Located in Davenport, Iowa, Ridgecrest Village is a Type 'A' CCRC with 157 ILUs, 60 assisted living units (ALUs; including 15 Alzheimer's units), and 100 skilled nursing facility (SNF) beds. Total operating revenues were $12.8 million in fiscal 2015.

WEAK OPERATING PERFORMANCE
The downgrade is in response to another year of weak operating performance. While improved from the prior year, Ridgecrest operating ratio was a high 109% (compared to 113.6% in fiscal 2014. Occupancy remained challenged across the continuum in 2015. Average occupancy in the ILU, ALU and SNF in fiscal 2015 was 84%, 85% and 83%, respectively, compared to 82%, 89% and 81% in 2014. The payor mix in the SNF was stable to slightly improved in 2015 compared to the prior year. Fitch believes improving occupancy is key to improving core operating performance and profitability going forward.

EROSION IN LIQUIDITY

The downgrade also reflects the erosion in liquidity since Fitch's last rating review. At Sept. 30, 2015, Ridgecrest's unrestricted cash and investments position had declined to $7.5 million from $9.9 million at Sept. 30, 2014. As a result, DCOH slipped to 218 at Sept 30th from 300 in the prior year period while cash to debt fell to 41.6% from 52.6%. The decline in Ridgecrest's liquidity position reflects weaker entrance fee receipts, higher capital spending in fiscal 2015 and impact poor investment returns in the third quarter of 2015 (3Q15).
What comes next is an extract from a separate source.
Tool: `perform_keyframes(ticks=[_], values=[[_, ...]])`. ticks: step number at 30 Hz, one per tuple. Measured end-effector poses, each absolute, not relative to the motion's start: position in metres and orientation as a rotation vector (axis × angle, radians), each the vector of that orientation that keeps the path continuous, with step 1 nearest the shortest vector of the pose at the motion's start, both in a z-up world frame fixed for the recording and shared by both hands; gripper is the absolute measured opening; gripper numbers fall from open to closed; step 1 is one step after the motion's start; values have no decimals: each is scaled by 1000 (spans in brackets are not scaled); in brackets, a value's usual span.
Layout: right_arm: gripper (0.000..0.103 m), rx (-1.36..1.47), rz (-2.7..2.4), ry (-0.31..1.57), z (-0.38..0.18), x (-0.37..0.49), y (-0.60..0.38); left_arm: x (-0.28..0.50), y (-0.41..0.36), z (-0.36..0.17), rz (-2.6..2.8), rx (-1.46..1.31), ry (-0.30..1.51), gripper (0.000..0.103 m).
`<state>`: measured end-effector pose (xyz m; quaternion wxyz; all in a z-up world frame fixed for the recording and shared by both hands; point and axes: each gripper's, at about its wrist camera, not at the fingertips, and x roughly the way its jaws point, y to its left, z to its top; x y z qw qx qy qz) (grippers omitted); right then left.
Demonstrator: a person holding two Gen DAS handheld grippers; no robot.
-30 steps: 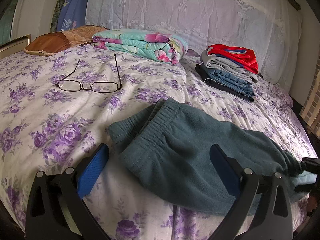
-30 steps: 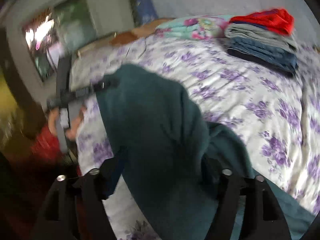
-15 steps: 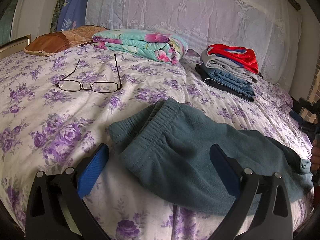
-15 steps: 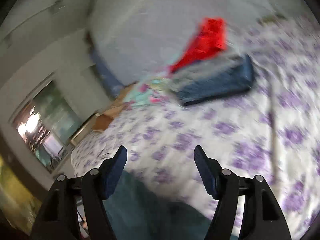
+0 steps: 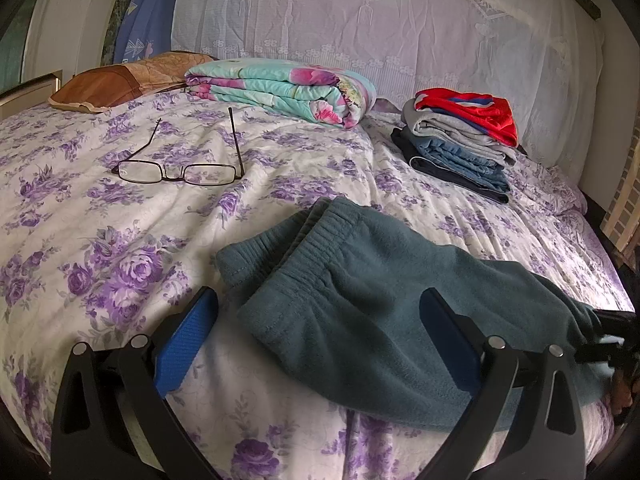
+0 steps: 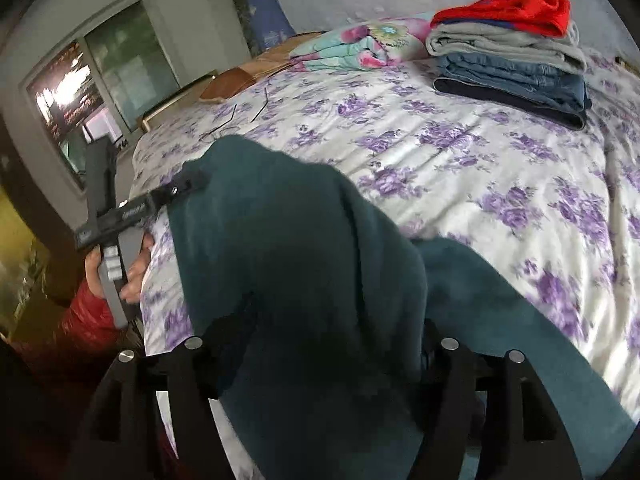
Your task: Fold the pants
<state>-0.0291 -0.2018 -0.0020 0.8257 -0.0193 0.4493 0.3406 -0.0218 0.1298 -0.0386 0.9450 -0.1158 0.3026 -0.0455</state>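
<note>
The teal fleece pants [image 5: 360,304] lie on the bed's white sheet with purple flowers [image 5: 120,240], waistband toward the wire-framed glasses [image 5: 180,170]. The left gripper [image 5: 316,328] hovers over the waist end, its jaws spread and touching nothing. The right gripper [image 6: 320,344] has just been narrowing its jaws, with pant-leg fabric bunched between them; whether the pads press it I cannot tell.

No word, label or number that I can read shows in either view. In the right wrist view the black body of my left claw [image 6: 182,190] carries a short pale printed mark, too blurred and small to make out. The pale lace cloth [image 5: 400,28] behind the bed bears woven ornaments only, not letters.
</note>
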Motion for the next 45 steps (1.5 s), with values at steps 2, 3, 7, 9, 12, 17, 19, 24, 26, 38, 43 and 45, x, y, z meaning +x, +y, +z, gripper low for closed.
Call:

Concerns related to Ridgecrest's liquidity metrics are tempered by a conservative balance sheet with 100% fixed-rate debt, no swaps, and a relatively conservative investment portfolio.

WEAK DEBT SERVICE COVERAGE
Ridgecrest's debt burden remains slightly elevated for the rating category. Fitch used MADS of $1.95 million which equates to 14.4% of fiscal 2015 revenues. Coverage of MADS as calculated by Fitch was a weak 1.1x in 2015 compared to 1.3x in fiscal 2014. While core operations were improved year-over-year, net entrance fee receipts fell to $1.5 million in fiscal 2015 from $2.3 million in fiscal 2014. Fitch notes that management reported coverage of MADS at 1.35x in fiscal 2015 compared to 1.29x in fiscal 2014.

DISCLOSURE
Ridgecrest covenants to provide annual disclosure within 150 days of the end of each fiscal year and quarterly disclosure within 60 days of the end of each fiscal quarter. Fitch notes that management availability and interaction during the rating process was limited.